Many students worried about getting approved for a credit card want to know whether financial aid can be included in their income. Credit card applications often don’t address that question. How you use your aid is a big factor in whether it can qualify as income. The Discover it Student Cash Back card, for example, only lets you include scholarship or grant money if it’s used for living expenses. For cards issued by Bank of America, you’re allowed to include money from scholarships, grants, and financial aid that you have remaining after you cover your direct education expenses, according to a bank representative.

Student Loans

Student loans are a type of debt, not income, and you probably don’t want to start an early habit of paying off debt with debt. Credit card issuers—including Bank of America, Barclaycard, and Capital One—say they don’t let applicants use loans as income, but the rules may vary by issuer. Technically, issuers are allowed to include any student loan proceeds that aren’t used to cover tuition or other bills from the college, such as proceeds used for living expenses.

Getting a Co-Signer or Other Options 

If you don’t meet the income requirements on your own, you can still have a family member or someone else 21 or older co-sign with you, as long as the issuer allows co-signers. Just remember that co-signers have the same responsibility for credit card debts; the charges and payments on the card will affect their credit score just as much as yours. Another option is to be an authorized user on another adult’s credit card. Your income isn’t considered at all. Still, you must have a relative or friend who trusts you and agrees to it, just like when you use a co-signer. As an authorized user, you can make purchases, but the credit card issuer won’t require you to make payments on the balance.

How Much Should You Make to Get a Credit Card?

Issuers don’t specify an amount of income you must have to qualify for a credit card.
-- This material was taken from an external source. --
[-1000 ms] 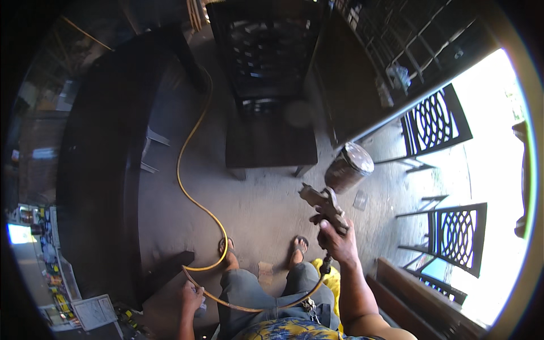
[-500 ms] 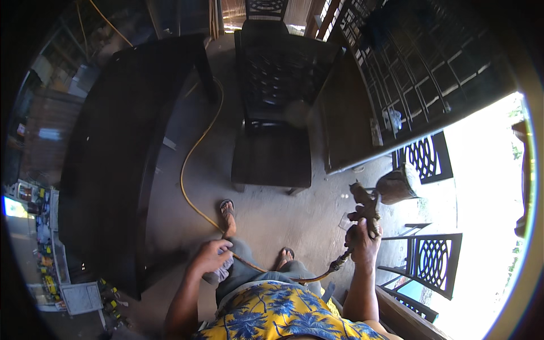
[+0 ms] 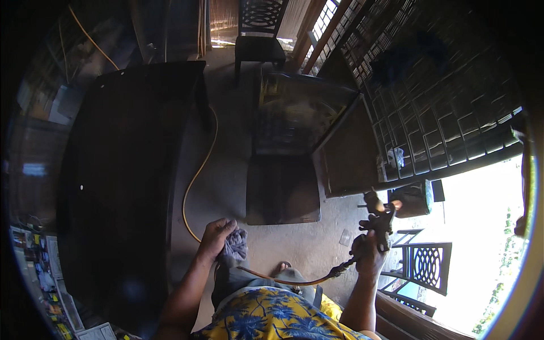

However, the higher your income, the more likely you’ll be approved for the card, and the higher your credit limit will be. (Some may ask for proof of your income, so have a copy of your pay stubs, bank statements, or other income available.) Don’t be tempted to inflate your income so you can qualify for the credit card. Technically, that’s illegal. If you’re caught, you could be prosecuted. Inflating your income also puts you at risk for getting a credit limit you can’t handle. While the thought of a large credit limit may sound great, you don’t want to rack up thousands of dollars in high-interest credit card debt before you’ve graduated.